Xymenopsis subnodosus

Scientific classification
- Kingdom: Animalia
- Phylum: Mollusca
- Class: Gastropoda
- Subclass: Caenogastropoda
- Order: Neogastropoda
- Family: Muricidae
- Subfamily: Pagodulinae
- Genus: Xymenopsis
- Species: X. subnodosus
- Binomial name: Xymenopsis subnodosus (Gray, 1839)
- Synonyms: Buccinum subnodosa Gray, 1839; Fusus cancellinus Philippi, 1845;

= Xymenopsis subnodosus =

- Authority: (Gray, 1839)
- Synonyms: Buccinum subnodosa Gray, 1839, Fusus cancellinus Philippi, 1845

Species of gastropod

Xymenopsis subnodosus is a species of sea snail, a marine gastropod mollusk in the family Muricidae, the murex snails or rock snails.

==Description==
(Described as Fusus cancellinus) The white shell is fusiform.
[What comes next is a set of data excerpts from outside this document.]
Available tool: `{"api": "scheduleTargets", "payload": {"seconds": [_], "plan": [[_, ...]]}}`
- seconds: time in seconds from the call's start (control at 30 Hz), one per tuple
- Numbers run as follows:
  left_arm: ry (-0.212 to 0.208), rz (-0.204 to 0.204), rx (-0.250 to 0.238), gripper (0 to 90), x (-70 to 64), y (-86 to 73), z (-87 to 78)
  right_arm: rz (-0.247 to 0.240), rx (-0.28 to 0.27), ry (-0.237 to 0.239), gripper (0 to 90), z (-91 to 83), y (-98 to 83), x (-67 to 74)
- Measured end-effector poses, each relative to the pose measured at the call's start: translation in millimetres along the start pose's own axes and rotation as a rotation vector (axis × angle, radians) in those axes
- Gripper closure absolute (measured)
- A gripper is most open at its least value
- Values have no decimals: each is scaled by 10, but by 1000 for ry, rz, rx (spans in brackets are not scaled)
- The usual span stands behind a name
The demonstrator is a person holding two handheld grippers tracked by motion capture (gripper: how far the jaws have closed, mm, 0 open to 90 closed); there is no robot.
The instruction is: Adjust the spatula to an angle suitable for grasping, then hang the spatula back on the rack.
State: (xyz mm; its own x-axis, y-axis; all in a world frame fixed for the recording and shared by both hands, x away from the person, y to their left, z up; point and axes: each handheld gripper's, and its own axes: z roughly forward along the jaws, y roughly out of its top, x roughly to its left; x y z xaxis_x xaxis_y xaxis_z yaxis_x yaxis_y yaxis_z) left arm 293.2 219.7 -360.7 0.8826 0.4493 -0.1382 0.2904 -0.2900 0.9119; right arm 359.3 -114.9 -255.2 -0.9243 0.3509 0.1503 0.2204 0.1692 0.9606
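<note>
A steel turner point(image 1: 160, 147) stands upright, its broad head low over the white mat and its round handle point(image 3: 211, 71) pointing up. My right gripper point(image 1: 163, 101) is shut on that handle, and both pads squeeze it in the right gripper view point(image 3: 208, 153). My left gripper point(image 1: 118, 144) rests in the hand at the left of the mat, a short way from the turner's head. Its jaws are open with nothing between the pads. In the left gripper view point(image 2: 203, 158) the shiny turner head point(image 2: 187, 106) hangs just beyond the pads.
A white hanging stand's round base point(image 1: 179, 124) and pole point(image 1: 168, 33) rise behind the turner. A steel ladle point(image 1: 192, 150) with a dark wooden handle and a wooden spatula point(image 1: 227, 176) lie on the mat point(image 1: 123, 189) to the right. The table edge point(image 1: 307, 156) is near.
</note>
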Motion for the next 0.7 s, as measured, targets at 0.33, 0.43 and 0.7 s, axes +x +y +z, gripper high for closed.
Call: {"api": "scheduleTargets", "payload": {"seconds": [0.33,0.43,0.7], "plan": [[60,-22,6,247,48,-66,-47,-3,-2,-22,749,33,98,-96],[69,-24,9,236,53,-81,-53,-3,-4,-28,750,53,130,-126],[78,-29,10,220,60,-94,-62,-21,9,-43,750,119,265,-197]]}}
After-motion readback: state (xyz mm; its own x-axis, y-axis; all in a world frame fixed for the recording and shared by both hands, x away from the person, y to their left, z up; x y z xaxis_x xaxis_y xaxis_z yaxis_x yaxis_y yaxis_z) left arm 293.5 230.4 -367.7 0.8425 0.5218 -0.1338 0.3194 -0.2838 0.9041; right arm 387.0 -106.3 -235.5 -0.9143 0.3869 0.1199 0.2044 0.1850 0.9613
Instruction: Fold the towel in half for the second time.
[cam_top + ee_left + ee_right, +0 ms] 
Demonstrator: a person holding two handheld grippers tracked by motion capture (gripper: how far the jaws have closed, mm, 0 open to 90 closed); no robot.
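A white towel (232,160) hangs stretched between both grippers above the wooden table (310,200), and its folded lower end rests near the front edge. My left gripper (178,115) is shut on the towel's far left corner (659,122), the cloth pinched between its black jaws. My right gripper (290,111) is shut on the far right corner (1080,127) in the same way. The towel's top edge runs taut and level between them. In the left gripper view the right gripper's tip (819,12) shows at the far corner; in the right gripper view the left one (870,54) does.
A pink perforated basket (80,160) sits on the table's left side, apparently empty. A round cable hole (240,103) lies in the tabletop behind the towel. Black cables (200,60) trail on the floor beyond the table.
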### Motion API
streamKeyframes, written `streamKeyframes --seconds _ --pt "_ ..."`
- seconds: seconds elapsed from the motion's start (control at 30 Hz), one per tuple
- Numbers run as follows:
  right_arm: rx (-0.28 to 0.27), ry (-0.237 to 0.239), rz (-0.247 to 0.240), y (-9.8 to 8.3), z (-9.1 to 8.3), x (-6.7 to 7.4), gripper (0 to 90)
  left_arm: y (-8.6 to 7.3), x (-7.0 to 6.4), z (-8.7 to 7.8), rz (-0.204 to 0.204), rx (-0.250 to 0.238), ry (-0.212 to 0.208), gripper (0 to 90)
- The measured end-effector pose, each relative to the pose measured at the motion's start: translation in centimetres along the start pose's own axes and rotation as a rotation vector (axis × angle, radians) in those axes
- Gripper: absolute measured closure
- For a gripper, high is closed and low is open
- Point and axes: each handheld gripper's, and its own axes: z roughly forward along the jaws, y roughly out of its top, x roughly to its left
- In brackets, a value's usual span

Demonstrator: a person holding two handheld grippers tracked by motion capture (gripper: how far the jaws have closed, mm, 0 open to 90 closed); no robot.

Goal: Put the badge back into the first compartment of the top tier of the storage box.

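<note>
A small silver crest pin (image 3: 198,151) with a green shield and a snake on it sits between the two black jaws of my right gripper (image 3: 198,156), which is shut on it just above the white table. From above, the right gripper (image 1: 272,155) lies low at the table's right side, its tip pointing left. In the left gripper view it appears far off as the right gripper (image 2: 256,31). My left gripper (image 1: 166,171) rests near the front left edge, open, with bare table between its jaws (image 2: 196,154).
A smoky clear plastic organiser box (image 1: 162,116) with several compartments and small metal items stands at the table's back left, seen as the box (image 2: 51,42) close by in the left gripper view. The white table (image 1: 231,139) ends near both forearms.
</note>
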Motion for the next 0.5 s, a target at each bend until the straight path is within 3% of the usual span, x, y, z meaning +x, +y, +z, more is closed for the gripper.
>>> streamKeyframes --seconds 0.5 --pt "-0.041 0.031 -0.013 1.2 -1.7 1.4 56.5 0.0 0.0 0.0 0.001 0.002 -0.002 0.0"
The whorls are convex. There are 16 ribs and 12 lirae (in the body whorl about24). The aperture is ovately oblong. The siphonal canal measures about the same length as the spire. The inner lip is thickened and toothed.

==Distribution==
This marine species occurs in the Strait of Magellan.